Digital First Media already owns a 7.5 percent stake in the publisher. In a letter to the Gannett board of directors, Digital First said the current leadership was not working and cited the company’s tumbling share price since going public more than two years ago as proof.

The news was first reported in the Wall Street Journal.

Gannett, which publishes USA Today in addition to a number of local papers, has faced many of the same industry headwinds that have hollowed out local newspapers in recent years. The company is currently without a CEO and it is unclear how they will ultimately respond to the interest from Digital First.

In a statement to TheWrap, Gannett confirmed it has received an “unsolicited proposal” from the media company and they were still weighing what to do.

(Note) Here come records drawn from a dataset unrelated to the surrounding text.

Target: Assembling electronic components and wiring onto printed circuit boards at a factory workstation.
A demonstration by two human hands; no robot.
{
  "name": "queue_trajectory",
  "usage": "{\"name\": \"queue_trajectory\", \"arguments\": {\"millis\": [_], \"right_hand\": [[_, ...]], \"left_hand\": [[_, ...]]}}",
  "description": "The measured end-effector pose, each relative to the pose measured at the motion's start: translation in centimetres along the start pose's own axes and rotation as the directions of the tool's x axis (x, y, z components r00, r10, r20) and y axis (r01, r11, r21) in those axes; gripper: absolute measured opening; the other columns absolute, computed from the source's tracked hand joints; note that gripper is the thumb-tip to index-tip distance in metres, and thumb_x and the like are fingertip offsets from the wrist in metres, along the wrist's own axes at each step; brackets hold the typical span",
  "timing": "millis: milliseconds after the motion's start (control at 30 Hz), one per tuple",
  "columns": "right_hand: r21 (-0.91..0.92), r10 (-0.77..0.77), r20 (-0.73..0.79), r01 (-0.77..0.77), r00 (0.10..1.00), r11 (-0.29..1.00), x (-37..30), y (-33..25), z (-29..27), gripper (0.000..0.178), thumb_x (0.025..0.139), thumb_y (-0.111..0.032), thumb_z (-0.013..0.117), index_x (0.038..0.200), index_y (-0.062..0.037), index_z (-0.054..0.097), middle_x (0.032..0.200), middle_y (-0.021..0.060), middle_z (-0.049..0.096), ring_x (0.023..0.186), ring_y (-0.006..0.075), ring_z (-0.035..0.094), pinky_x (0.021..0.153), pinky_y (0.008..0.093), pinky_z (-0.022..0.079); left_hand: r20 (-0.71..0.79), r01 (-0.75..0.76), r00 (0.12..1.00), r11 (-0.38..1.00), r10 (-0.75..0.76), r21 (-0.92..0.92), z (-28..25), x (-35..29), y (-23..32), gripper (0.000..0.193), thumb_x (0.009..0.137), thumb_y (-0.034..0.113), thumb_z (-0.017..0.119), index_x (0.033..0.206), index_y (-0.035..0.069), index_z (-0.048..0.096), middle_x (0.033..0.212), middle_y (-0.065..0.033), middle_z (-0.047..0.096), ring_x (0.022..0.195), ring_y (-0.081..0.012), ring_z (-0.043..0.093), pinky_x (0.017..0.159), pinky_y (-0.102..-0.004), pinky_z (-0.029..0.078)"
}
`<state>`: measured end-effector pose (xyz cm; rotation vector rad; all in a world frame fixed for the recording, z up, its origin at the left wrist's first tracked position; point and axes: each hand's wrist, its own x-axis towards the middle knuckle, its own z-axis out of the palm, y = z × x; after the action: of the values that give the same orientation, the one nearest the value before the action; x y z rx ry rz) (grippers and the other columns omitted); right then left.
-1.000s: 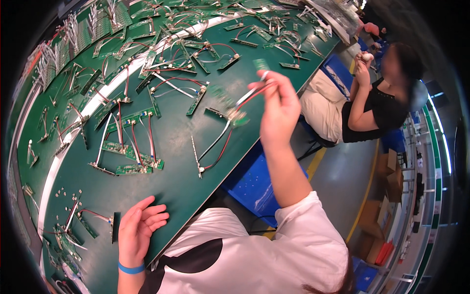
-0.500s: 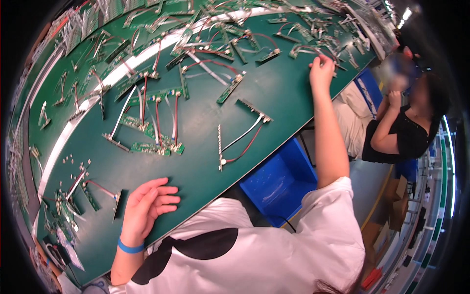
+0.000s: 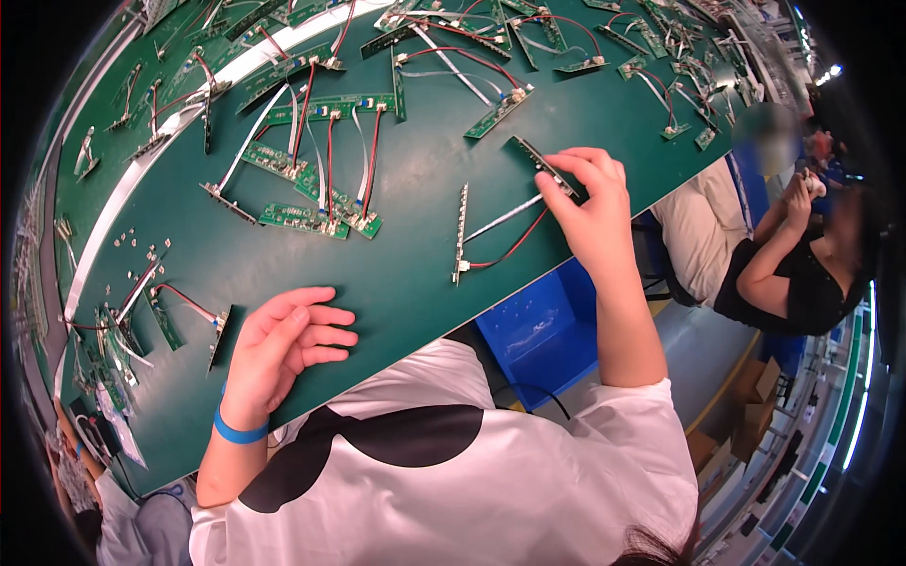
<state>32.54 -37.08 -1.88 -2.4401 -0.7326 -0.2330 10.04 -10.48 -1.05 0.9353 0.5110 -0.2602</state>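
My right hand [image 3: 595, 198] pinches a narrow dark circuit board [image 3: 530, 153] between thumb and fingers, near the table's front edge. White and red wires [image 3: 514, 209] run from it to a second thin board [image 3: 461, 231], which stands on its edge on the green table. My left hand [image 3: 293, 344] is empty, its fingers spread just above the tabletop, with a blue band [image 3: 239, 431] around the wrist. Past my right hand, another green board [image 3: 498, 111] lies with its own wires. A group of wired green boards [image 3: 321, 184] rests in the middle of the table.
Many more wired boards [image 3: 453, 33] spread along the far side. Small white pieces [image 3: 142, 259] are scattered at the left, beside a cluster of boards [image 3: 123, 330]. A blue bin [image 3: 543, 330] stands below the front edge. At the right sits another person [image 3: 788, 274].
My right hand has come back from the far right and closed on the narrow board. My left hand keeps its open pose. The view has shifted slightly.
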Motion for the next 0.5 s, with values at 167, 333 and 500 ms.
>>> {"name": "queue_trajectory", "arguments": {"millis": [167,333,500], "right_hand": [[0.678,0.347,0.225,-0.402,0.910,0.615,0.3,0.5,-0.9,0.016,0.083,-0.008,0.063,0.094,0.0033,0.065,0.082,0.0078,0.066,0.071,0.0112,0.059,0.067,0.0222,0.046],[0.777,0.252,0.386,-0.460,0.888,0.430,0.1,1.2,-2.1,0.016,0.082,-0.005,0.061,0.095,0.0047,0.063,0.083,0.0112,0.066,0.073,0.0153,0.061,0.067,0.0259,0.049],[0.834,0.263,0.436,-0.497,0.860,0.242,-0.1,2.1,-3.5,0.015,0.083,-0.005,0.061,0.094,0.0047,0.064,0.083,0.0117,0.066,0.075,0.0185,0.065,0.065,0.0282,0.052]], "left_hand": [[0.019,-0.027,0.999,1.000,0.027,0.005,-0.2,0.0,-0.4,0.033,0.095,0.013,0.039,0.122,-0.005,0.045,0.108,-0.0210,0.058,0.093,-0.0278,0.062,0.079,-0.0352,0.053],[0.008,-0.037,0.999,0.999,0.037,0.015,-0.2,-0.1,-0.5,0.033,0.095,0.013,0.039,0.122,-0.005,0.045,0.108,-0.0211,0.058,0.093,-0.0277,0.062,0.079,-0.0349,0.053],[0.006,-0.046,0.999,0.999,0.046,0.024,0.0,-0.1,-0.5,0.033,0.095,0.013,0.039,0.121,-0.006,0.045,0.107,-0.0210,0.058,0.092,-0.0272,0.063,0.079,-0.0348,0.053]]}}
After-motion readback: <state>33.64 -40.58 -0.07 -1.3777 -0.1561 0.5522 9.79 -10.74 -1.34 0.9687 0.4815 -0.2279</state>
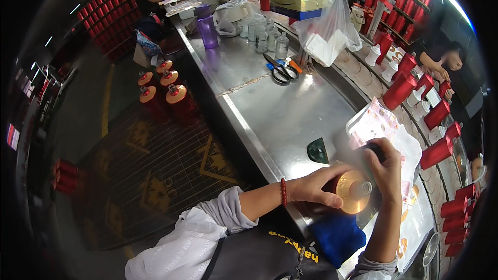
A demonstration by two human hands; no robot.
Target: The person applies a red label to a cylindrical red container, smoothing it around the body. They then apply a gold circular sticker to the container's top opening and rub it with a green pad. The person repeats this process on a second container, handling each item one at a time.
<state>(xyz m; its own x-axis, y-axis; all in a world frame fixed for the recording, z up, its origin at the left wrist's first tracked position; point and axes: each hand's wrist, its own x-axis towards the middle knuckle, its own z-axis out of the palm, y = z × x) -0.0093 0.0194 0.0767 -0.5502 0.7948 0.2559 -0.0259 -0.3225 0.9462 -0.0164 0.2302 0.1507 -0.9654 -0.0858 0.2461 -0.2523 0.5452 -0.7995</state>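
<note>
Your left hand (311, 186) grips the side of a shiny gold round lid (354, 192) low and right of centre in the frame, fingers curled over its rim. Your right hand (386, 163) closes on the lid's far edge from above, pinching a small dark object against it. Just below the lid a blue cloth (337, 238) lies on the steel bench (280, 114). Sheets of small printed stickers (373, 122) lie just beyond your right hand. Scissors (280, 71) rest further up the bench, and red cylindrical bottles (399, 89) line the right side.
</note>
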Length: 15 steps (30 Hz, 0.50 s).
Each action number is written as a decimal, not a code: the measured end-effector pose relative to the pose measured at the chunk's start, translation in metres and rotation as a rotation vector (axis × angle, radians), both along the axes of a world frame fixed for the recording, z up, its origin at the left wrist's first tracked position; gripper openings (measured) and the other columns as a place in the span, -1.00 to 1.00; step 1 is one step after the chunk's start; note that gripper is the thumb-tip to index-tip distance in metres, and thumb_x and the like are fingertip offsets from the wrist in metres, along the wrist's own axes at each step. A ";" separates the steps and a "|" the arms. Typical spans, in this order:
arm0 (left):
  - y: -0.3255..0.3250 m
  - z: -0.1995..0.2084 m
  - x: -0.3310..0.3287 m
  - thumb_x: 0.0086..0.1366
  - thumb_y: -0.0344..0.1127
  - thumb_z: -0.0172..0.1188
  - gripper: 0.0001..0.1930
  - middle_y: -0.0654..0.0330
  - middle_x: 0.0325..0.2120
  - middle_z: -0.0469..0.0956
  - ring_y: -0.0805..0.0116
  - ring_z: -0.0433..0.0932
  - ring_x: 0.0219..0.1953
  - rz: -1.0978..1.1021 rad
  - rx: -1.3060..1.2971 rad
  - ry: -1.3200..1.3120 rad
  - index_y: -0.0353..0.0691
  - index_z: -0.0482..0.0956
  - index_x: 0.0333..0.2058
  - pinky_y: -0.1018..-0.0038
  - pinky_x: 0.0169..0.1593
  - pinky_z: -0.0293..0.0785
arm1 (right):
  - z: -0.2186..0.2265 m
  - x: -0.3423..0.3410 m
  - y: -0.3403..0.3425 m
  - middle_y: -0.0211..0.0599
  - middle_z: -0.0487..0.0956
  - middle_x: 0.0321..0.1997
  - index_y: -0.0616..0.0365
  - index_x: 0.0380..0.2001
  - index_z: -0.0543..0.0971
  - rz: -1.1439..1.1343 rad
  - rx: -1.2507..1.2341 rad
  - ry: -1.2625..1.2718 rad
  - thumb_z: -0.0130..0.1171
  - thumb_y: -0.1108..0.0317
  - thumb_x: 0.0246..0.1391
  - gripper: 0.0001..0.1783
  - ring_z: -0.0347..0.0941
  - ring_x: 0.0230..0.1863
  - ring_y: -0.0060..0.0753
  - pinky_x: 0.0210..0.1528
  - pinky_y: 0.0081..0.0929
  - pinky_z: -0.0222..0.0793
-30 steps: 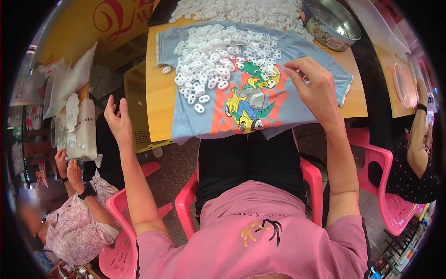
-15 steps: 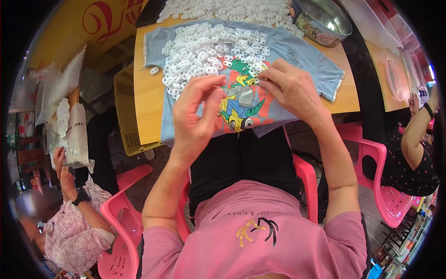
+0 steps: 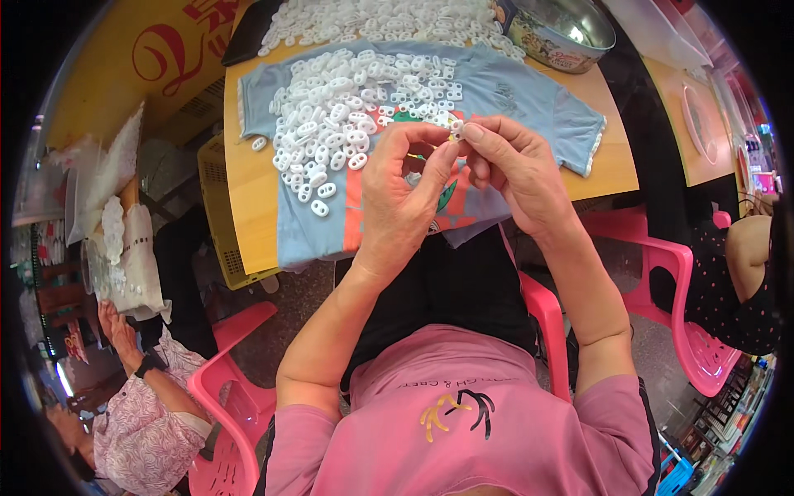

“Consistent with its fiduciary duties and in consultation with its financial and legal advisors, the Gannett board of directors will carefully review the proposal received to determine the course of action that it believes is in the best interest of the company and Gannett shareholders. No action needs to be taken by Gannett shareholders at this point,” Gannett said.

Digital First Media, which is backed by the hedge fund Alden Global Capital, has become an extraordinarily divisive media player in recent years and has been accused by critics of buying up local papers and strip mining them of their assets and talent. The company is most notable for their management of the Denver Post, which has slashed more than half their staff in recent years. The situation became so desperate last year that the paper’s remaining editorial staff published an op-ed denouncing their corporate overlords.

“Digital First Media’s hedge fund owner slashes local newsrooms to the bone, soaks them for profits and then spends money on things that aren’t journalism,” warned Los Angeles Times National Correspondent Matt Pearce. “If they’re knocking on the door, you should lock the deadbolt.”